SNS and SPS restoring to factory settings
DFC: Besides severe reactions sparked off by the Resolution adoption, the Serbian officials and political activists always comment on and negatively criticize the work of the Montenegrin Government, explaining that they are only “protecting” Serbs in Montenegro. Does this serve to divert attention from Serbia’s internal issues or is the goal much bigger?
Z. VUJOVIC: With years passing by, representatives of Vucic’s and Dacic’s parties have been restoring to factory settings from the nineties. It seems as if many international leaders have forgotten that the very ruling coalition – truth to be told, then known under the name of the Serbian Radical Party, that the SNS and the SPS came from – was responsible for the hostilities in the region. Both Dacic, then appointed as the spokesperson of the SPS, and Vucic, the then Minister of Information in the Federal Government, were the ones who justified the Serbian military and paramilitary interventions in different battlefields. Back then, Vucic was also dealing with Kosovo, only to justify war crimes over Albanians, which have eventually provoked NATO intervention. Now, the idea of Greater Serbia has been swapped for the idea of the Serbian world. Vulin, the Minister of Police and the former Minister of Defense, is publicly and unreservedly calling Aleksandar Vucic not only the President of Serbia but also the President of all Serbs; therefore, it is not surprising that Belgrade wants to destabilize the region. Whenever there is a crisis in Belgrade, such an approach is leading to sparking a fire in one of the hotspots of the region, with Belgrade-based propaganda doing its part of the job. Numerous regional actors are the target, as well as a small portion of opposition forces in Serbia.
Serbia will still have an enormous influence on Montenegro
DFC: Reactions of the Montenegrin officials to the Serbian political elite’s criticism have been until recently neither timely nor adequate. Now, the reaction obviously exists. Do you believe that the Montenegrin government has enough authority to stop the continuous meddling of Serbia in the internal affairs of Montenegro?
Z. VUJOVIC: I am afraid that neither the Montenegrin government nor all forces of both the government and the opposition have the power to stop the open meddling of Serbia in the internal affairs of Montenegro. The resources put at disposal of the Serbian government, open media space in Montenegro, and the unwillingness of the Western partners to respond to such behavior so far indicate that Serbia will continue to exercise enormous influence on the political events in Montenegro. Moreover, this is not the problem of Montenegro alone. Serbia is using Serbs’ communities in Bosnia and Herzegovina and on Kosovo, as well as in Montenegro to destabilize these countries. It has tried to do a similar thing in Croatia and North Macedonia but with less success.
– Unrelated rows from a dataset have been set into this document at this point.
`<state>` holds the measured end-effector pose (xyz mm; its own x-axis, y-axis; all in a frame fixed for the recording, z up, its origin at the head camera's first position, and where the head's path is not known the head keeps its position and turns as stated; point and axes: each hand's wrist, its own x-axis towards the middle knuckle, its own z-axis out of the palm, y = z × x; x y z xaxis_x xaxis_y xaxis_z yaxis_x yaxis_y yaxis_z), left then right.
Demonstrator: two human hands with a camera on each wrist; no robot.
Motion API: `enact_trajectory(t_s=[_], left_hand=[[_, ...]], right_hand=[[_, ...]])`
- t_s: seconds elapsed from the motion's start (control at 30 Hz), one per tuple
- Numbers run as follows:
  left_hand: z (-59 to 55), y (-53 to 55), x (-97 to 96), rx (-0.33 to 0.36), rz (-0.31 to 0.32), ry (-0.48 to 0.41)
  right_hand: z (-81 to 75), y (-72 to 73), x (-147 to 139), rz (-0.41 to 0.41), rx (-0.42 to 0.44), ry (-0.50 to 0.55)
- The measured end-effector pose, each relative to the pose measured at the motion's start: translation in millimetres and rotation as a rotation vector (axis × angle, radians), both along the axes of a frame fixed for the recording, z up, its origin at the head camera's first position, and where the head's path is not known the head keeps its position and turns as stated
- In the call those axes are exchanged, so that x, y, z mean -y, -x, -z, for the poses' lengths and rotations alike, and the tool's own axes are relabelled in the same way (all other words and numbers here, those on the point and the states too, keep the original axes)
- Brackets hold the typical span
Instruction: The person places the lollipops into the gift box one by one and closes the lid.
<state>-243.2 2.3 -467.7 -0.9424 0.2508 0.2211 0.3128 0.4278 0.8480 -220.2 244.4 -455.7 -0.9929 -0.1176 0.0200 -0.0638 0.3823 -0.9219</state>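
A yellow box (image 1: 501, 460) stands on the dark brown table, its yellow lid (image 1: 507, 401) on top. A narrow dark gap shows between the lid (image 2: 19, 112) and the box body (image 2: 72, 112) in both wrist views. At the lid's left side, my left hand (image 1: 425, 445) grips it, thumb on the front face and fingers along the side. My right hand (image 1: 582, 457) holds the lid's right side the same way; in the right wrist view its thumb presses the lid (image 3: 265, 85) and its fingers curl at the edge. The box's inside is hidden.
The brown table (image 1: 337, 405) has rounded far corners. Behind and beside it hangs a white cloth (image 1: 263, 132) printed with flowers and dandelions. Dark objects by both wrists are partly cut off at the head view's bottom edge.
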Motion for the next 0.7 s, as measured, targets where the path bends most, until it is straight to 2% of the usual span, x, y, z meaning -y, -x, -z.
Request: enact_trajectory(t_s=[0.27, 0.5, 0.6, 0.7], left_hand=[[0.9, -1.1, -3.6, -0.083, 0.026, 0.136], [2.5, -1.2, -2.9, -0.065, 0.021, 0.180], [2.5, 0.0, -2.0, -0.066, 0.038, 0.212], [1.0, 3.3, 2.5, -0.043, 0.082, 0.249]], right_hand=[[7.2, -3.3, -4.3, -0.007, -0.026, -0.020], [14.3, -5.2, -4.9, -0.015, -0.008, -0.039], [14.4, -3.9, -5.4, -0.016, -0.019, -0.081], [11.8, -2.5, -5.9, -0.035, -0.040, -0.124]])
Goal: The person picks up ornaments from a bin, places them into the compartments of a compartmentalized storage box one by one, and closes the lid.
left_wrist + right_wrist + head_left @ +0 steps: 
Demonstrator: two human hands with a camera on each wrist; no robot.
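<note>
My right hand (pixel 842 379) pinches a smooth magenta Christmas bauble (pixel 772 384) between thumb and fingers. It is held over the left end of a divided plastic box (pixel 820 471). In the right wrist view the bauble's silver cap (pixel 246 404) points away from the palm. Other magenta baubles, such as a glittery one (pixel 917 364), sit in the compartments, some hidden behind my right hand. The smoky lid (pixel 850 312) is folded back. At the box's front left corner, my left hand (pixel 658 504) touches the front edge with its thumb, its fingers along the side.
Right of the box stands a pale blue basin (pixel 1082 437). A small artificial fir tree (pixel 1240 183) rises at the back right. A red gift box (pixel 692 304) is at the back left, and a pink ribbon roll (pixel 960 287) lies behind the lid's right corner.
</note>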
Those three countries have become the hostages of the Serbian official politics, which is trying to use them as bargaining chips in its Kosovo issue. Likewise, Serbian politics in the Western Balkans is almost completely serving the interests of Russia. Serbian communities in the region, together with the Serbian Orthodox Church are becoming the tools of Russian politics toward the Western Balkans. Fragile institutions are tended to be undermined, as well as the shattered citizens’ trust in them. Sophisticated campaigns on social media are deepening already existing divisions, which incites conflicts among different national communities. Some types of frozen conflicts or their modified versions are tended to be reborn. When Serbia is not able to significantly advance on the European negotiating path, due to its strong ties with Russian and Chinese interests and its unwillingness to reach a consensus on Kosovo, it is trying to slow down or stop other countries on that path. The goal is to continue to portray Serbia as a leader in the Western Balkans. Such foreign policy of Serbia cannot be rectified without a stronger intervention of the United States above all, followed by the changed attitude of the EU and its key member states respectively. The Western Balkans cannot be stabilized if Serbia continues to implement such aggressive political intervention, i.e. meddling in the electoral and political processes in some neighboring countries.
West to help the constitution of the new parliamentary majority
DFC: Besides criticism that has been coming from the region, a strong reaction about the government’s work is coming from the Democratic front’s address. Their irrevocable stance, stated at the parliamentary majority meeting, is that the current Government is not working in the interests of the ZBCG coalition and that the government reshuffle is necessary. In what way do you see the future of the parliamentary majority?
Z. VUJOVIC: The Democratic Front has willfully chosen to become an instrument of Belgrade’s and Moscow’s politics. Therefore, their moves are to be analyzed from that angle. They have always been in accordance with President Vucic’s strategy, after all. Such Government has no future, and its functioning is pointless unless a coherent parliamentary majority is formed, which would support it. The word reshuffle can be frequently heard, as well as a new government or elections. I wouldn’t even rule out the possibility of creating a new hybrid majority that would make space for a particular executive power with a mandate to fulfill the conditions to close the accession negotiations. It would not have to mean that a new great coalition will be formed, and I would not rule out the possibility of forming some new or extended version of the technocratic government either, which will constitute of different parliamentary majority; different from today’s one for sure. I believe that now is the time for our Western partners – the United States, the EU, and Germany first of all – to help form a new parliamentary majority with over 3/5 or possibly 2/3 of seats in the Parliament, which would meet the conditions for the EU membership but also be awarded the membership, i.e. the closure of the negotiations. Montenegro needs success; the EU accession politics also needs success. An optimistic message needs to be sent to the Western Balkans. Montenegro and the EU can help each other. It would be the greatest defeat of the Serbian-Russian efforts aimed at destabilizing the region, and the award to the Montenegrin political parties both the government and the opposition for putting national interests before the parties’. I believe that the idea will be approved if it is endorsed by the EU, the United States, and Germany. Everything could happen during this parliament’s mandate.
Are the elections a way out of the crisis?
DFC: If a concrete agreement is not reached, new elections are a way out from the parliamentary crisis. What would that mean for political parties and who would benefit the most from the new elections?
Z. VUJOVIC: If elections were held, after all, their results would largely depend on the timeframe, which would influence the level of Serbia’s interference in the election process in Montenegro. Only by simultaneously holding parliamentary elections in Montenegro and presidential, municipal (in Belgrade) or possibly early parliamentary elections in Serbia, a sort of guarantee for lowered interference of Serbia in the Montenegrin elections would be provided. Vucic would then have to prioritize the Serbian elections, and he would not be able to mobilize resources as he did during the last parliamentary or local elections in Montenegro. The best option for Montenegro would be to improve electoral conditions through consensus, reform the electoral legislation, and, then, hold the elections at all levels in one day. That would make space and time for the next government to focus on real, social, and economic problems, while undisturbed by constant electoral processes at some of the levels.